YOUR OBJECTIVE — Supply the number of lines in the data below that hold "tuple", and let that number be the whole answer.

Items from a dataset
*****

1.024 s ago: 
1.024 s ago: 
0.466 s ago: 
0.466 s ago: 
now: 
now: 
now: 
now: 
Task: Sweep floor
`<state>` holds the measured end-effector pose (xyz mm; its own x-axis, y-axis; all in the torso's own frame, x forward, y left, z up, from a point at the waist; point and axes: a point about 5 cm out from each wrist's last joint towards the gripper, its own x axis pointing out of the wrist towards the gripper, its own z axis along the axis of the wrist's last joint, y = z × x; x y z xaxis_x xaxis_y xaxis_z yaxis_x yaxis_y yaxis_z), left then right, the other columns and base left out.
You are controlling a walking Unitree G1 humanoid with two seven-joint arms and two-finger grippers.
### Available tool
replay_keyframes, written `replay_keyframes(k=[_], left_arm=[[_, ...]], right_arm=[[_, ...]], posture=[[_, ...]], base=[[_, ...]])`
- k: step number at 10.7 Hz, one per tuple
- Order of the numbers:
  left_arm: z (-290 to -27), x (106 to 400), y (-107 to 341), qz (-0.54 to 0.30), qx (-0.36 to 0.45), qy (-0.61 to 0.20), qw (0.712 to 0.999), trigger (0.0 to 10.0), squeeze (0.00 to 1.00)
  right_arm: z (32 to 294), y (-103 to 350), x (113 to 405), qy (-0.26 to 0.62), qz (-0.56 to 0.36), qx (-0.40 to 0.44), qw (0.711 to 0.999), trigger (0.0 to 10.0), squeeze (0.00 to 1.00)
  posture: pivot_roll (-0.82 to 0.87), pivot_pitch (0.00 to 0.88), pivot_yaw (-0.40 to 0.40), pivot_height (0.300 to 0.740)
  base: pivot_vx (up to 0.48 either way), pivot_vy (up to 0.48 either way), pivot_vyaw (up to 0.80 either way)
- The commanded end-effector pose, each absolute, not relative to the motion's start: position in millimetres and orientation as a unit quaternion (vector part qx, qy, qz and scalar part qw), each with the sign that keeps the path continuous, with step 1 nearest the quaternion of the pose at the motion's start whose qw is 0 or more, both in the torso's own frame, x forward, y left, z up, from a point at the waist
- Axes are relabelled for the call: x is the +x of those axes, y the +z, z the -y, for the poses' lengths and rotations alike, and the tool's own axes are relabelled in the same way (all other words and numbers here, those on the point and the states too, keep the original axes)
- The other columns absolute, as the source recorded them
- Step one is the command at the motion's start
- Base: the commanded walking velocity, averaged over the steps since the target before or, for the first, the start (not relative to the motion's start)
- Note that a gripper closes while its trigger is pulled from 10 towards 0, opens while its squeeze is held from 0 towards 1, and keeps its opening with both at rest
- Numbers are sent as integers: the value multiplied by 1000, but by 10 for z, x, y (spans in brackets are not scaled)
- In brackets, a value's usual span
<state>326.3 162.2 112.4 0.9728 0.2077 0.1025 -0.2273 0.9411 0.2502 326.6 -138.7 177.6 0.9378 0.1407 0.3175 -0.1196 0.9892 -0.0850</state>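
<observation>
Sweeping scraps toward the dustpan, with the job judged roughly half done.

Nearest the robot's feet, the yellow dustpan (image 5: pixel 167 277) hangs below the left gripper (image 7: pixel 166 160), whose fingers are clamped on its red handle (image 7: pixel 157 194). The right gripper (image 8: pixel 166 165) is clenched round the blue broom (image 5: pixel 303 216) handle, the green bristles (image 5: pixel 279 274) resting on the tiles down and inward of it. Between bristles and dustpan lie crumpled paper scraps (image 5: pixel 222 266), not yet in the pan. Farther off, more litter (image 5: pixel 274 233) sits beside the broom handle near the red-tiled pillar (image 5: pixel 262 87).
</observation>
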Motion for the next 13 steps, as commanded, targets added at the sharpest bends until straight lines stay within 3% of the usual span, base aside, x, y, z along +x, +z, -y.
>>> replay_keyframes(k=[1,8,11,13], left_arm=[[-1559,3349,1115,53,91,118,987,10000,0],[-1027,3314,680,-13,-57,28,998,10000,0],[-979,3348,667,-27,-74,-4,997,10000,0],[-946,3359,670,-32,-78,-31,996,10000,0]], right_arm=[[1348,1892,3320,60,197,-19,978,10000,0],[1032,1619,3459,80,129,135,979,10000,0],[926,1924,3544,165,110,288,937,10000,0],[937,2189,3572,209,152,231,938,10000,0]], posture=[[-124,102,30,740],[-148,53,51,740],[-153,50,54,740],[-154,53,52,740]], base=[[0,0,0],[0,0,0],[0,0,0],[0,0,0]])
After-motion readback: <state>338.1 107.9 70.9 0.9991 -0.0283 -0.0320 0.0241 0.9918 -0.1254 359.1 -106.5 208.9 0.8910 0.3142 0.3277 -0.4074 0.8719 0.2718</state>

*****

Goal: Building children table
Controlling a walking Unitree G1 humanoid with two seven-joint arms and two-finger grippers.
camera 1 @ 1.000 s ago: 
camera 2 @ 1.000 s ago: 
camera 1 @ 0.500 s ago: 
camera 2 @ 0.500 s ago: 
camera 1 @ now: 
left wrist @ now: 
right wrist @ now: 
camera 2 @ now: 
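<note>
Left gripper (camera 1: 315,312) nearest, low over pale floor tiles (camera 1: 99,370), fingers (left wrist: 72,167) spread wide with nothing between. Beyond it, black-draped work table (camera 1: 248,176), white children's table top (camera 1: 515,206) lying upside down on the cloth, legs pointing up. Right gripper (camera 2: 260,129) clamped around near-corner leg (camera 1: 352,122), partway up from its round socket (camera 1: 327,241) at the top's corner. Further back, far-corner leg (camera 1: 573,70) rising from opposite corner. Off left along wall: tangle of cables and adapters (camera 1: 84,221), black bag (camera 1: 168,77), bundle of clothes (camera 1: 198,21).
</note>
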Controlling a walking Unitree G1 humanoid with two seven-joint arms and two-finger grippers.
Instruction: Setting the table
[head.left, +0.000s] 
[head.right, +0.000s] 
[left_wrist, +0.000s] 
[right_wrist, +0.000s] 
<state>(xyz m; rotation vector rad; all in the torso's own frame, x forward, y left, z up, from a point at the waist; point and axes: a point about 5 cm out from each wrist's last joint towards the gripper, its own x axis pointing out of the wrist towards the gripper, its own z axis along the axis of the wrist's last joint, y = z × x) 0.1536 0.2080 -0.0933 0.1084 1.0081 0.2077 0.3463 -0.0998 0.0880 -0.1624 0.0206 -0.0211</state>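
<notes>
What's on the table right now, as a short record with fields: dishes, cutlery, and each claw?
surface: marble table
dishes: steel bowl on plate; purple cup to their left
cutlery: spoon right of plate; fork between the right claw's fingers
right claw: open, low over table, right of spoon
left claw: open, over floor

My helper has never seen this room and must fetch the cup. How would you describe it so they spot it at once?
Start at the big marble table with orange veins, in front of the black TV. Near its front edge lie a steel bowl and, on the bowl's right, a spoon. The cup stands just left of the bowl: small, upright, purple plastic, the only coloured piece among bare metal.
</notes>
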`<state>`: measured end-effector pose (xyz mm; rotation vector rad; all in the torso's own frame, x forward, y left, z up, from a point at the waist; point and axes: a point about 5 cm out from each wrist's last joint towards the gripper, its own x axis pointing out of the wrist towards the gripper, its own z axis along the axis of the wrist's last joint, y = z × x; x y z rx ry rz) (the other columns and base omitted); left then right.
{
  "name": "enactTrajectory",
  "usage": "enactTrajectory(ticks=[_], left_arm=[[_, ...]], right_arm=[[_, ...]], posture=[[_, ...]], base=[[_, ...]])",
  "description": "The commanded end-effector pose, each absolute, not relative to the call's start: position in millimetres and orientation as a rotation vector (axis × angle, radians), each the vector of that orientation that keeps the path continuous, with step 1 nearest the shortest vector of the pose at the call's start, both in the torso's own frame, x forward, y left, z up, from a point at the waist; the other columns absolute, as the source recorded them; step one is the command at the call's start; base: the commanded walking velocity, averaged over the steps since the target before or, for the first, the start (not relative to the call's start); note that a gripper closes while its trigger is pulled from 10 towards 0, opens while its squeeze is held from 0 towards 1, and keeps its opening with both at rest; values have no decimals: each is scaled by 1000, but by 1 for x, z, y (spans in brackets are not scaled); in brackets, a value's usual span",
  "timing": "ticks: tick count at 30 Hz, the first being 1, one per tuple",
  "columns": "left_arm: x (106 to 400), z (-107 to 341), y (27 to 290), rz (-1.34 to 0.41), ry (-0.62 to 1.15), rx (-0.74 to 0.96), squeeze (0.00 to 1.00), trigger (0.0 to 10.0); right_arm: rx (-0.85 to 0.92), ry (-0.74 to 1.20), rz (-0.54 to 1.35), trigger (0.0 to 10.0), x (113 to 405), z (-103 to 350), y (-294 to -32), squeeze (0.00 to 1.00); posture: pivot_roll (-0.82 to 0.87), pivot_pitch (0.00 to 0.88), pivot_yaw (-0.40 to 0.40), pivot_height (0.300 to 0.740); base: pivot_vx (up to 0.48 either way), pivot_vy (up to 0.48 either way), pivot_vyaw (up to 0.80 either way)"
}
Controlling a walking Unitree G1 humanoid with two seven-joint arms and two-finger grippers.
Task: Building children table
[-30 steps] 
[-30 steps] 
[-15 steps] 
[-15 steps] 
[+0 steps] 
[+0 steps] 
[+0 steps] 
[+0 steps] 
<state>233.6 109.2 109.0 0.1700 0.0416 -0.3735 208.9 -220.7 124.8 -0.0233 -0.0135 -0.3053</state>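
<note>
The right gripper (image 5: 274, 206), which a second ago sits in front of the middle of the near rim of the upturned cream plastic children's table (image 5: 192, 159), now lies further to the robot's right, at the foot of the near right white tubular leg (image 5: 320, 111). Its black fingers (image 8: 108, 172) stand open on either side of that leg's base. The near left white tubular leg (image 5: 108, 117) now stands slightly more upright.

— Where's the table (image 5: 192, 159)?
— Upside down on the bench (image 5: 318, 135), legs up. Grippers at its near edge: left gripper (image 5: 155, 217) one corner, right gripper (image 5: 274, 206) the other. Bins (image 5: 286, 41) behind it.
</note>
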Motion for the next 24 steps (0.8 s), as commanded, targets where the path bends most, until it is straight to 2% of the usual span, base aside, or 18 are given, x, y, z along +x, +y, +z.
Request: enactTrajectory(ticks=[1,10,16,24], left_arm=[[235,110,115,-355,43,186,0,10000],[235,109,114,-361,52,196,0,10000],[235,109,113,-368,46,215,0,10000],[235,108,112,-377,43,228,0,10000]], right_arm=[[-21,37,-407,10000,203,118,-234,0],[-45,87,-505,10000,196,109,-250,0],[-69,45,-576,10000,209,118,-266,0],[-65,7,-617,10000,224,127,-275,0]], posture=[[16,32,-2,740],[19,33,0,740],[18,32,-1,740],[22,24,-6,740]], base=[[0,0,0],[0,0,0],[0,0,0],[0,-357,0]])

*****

ANSWER BOX — 2